# Task material:

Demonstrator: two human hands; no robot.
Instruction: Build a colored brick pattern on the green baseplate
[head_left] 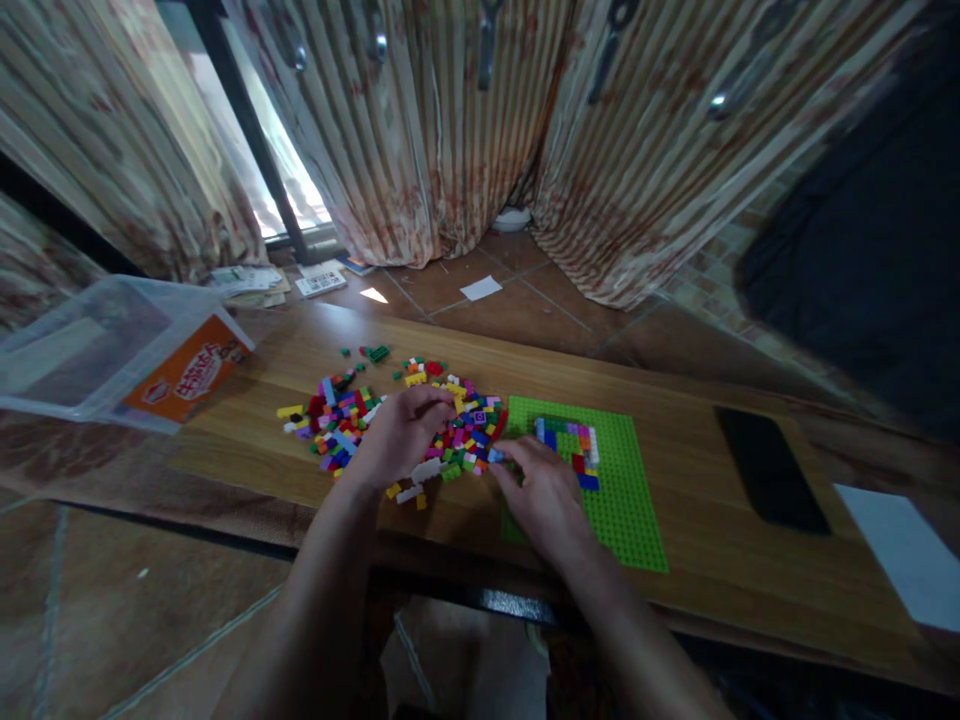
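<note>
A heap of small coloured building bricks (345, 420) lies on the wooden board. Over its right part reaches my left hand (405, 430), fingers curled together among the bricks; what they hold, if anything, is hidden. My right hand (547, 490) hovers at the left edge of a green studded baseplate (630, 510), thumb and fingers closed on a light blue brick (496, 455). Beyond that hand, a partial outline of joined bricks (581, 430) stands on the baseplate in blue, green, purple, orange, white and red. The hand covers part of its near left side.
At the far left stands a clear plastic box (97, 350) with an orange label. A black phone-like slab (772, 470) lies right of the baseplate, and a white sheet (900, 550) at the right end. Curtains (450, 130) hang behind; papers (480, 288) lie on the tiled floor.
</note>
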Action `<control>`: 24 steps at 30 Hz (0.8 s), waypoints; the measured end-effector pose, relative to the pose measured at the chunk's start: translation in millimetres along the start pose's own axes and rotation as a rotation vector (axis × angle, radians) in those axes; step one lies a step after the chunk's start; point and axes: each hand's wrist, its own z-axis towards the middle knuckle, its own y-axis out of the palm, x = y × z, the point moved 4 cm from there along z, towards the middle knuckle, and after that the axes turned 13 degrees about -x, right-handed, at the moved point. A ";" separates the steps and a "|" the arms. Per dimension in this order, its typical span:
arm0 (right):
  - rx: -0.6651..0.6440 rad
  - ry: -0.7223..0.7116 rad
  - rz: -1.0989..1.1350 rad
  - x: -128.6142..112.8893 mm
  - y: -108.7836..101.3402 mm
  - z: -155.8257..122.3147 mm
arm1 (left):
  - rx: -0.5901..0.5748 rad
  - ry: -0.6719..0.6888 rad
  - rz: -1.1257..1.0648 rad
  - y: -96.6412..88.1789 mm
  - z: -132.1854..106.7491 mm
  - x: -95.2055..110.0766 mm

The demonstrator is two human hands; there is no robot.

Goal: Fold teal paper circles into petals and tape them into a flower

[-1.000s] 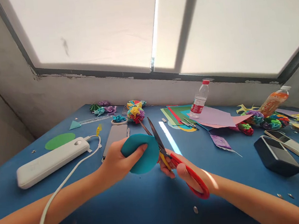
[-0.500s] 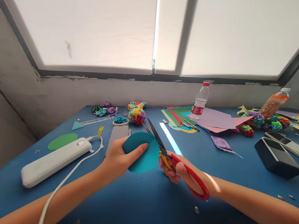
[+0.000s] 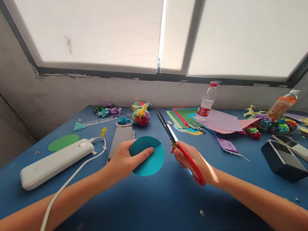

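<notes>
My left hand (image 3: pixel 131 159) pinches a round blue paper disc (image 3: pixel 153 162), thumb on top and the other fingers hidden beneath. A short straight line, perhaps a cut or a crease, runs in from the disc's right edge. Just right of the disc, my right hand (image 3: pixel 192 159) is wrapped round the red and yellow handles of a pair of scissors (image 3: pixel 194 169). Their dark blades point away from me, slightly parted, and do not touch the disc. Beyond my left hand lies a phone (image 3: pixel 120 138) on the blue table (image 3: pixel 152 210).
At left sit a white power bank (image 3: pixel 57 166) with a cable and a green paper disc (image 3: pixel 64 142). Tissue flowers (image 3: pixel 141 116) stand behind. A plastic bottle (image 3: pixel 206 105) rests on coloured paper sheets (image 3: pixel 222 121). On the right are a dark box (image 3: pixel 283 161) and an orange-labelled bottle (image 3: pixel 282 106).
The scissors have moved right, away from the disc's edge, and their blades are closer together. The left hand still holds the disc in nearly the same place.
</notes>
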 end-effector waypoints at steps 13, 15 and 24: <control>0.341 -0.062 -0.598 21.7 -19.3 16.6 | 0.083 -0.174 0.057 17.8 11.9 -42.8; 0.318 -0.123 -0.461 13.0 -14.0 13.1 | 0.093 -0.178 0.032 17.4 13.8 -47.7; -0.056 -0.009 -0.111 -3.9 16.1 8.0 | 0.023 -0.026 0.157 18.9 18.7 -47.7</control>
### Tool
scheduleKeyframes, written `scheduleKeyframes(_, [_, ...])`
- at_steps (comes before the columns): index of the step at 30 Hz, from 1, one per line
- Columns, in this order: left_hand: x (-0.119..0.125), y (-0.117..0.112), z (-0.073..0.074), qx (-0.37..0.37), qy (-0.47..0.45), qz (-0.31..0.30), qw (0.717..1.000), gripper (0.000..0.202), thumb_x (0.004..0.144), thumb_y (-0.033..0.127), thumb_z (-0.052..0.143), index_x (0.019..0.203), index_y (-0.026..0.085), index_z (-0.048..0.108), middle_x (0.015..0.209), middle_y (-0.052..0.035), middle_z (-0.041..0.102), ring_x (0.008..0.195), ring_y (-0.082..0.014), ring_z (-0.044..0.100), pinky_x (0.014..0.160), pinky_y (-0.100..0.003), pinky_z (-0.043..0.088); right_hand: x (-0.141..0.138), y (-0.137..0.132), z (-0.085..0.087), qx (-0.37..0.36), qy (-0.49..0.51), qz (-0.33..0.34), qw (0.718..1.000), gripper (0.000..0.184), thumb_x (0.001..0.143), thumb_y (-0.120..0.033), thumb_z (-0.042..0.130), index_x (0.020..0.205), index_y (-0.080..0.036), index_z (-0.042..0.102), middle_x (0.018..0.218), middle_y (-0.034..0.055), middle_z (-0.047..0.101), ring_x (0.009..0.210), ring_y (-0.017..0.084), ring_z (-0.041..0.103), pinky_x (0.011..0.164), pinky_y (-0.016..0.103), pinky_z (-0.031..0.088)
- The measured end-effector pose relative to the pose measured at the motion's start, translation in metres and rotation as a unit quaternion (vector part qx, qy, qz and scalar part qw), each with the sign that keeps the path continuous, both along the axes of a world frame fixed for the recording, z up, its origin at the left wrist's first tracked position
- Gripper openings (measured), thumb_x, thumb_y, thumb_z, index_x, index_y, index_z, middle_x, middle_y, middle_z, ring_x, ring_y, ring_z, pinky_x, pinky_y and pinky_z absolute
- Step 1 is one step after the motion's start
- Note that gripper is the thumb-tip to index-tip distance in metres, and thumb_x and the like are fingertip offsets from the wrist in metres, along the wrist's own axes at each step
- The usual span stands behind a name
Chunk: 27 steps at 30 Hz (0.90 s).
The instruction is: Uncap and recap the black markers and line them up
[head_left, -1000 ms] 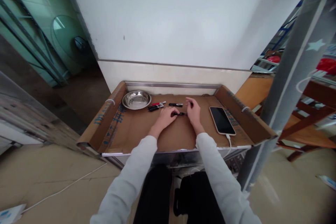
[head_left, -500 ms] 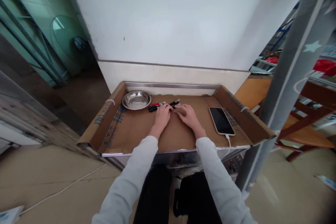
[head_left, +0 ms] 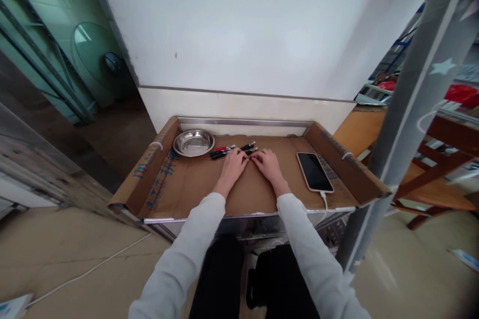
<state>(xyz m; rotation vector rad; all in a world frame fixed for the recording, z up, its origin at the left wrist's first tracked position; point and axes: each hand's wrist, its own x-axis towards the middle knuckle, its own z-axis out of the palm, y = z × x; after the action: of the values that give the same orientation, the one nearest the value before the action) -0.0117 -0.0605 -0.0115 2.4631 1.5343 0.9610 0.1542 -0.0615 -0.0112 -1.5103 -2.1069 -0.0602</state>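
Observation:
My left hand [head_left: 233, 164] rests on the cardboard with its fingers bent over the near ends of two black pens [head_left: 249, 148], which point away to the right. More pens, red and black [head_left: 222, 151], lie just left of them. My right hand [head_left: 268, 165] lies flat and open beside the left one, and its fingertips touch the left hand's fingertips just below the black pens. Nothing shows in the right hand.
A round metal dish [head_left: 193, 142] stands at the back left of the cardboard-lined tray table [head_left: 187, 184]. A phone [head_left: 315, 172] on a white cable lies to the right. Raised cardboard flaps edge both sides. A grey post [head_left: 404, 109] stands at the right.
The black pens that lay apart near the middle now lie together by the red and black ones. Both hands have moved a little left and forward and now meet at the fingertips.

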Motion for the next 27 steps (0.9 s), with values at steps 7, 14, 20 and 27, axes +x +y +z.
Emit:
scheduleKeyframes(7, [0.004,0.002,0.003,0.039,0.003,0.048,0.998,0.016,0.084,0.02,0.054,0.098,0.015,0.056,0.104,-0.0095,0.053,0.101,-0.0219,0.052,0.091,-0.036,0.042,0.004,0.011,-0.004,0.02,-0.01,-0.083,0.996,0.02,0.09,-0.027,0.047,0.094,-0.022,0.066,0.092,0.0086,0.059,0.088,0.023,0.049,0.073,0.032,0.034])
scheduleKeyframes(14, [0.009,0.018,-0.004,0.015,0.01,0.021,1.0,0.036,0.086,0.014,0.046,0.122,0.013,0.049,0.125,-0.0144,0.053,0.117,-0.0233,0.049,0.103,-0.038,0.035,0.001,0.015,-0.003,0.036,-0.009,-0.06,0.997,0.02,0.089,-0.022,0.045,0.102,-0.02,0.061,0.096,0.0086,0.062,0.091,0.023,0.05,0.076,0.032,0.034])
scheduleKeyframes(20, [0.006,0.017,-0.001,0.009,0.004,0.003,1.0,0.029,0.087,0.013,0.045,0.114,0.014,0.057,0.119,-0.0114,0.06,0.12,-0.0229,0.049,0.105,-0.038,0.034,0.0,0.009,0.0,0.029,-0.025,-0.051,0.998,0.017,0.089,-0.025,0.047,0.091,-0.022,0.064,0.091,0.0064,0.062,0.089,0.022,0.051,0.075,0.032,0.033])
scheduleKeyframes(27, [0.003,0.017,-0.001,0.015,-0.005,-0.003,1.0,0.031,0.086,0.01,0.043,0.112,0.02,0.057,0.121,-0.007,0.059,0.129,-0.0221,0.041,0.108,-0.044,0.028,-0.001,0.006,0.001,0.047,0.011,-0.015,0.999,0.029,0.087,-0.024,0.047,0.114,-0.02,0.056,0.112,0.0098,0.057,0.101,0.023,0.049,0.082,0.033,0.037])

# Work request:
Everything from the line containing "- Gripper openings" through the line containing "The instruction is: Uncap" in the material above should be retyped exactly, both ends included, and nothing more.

# Exercise response:
- Gripper openings (measured), thumb_x, thumb_y, thumb_z, index_x, index_y, index_z, middle_x, middle_y, middle_z, ring_x, ring_y, ring_z, pinky_x, pinky_y and pinky_z absolute
- Step 1 is one step after the motion's start
- Note that gripper is the thumb-tip to index-tip distance in metres, and thumb_x and the like are fingertip offsets from the wrist in metres, along the wrist's own axes at each step
- The usual span stands behind a name
Chunk: 27 steps at 30 Hz (0.90 s).
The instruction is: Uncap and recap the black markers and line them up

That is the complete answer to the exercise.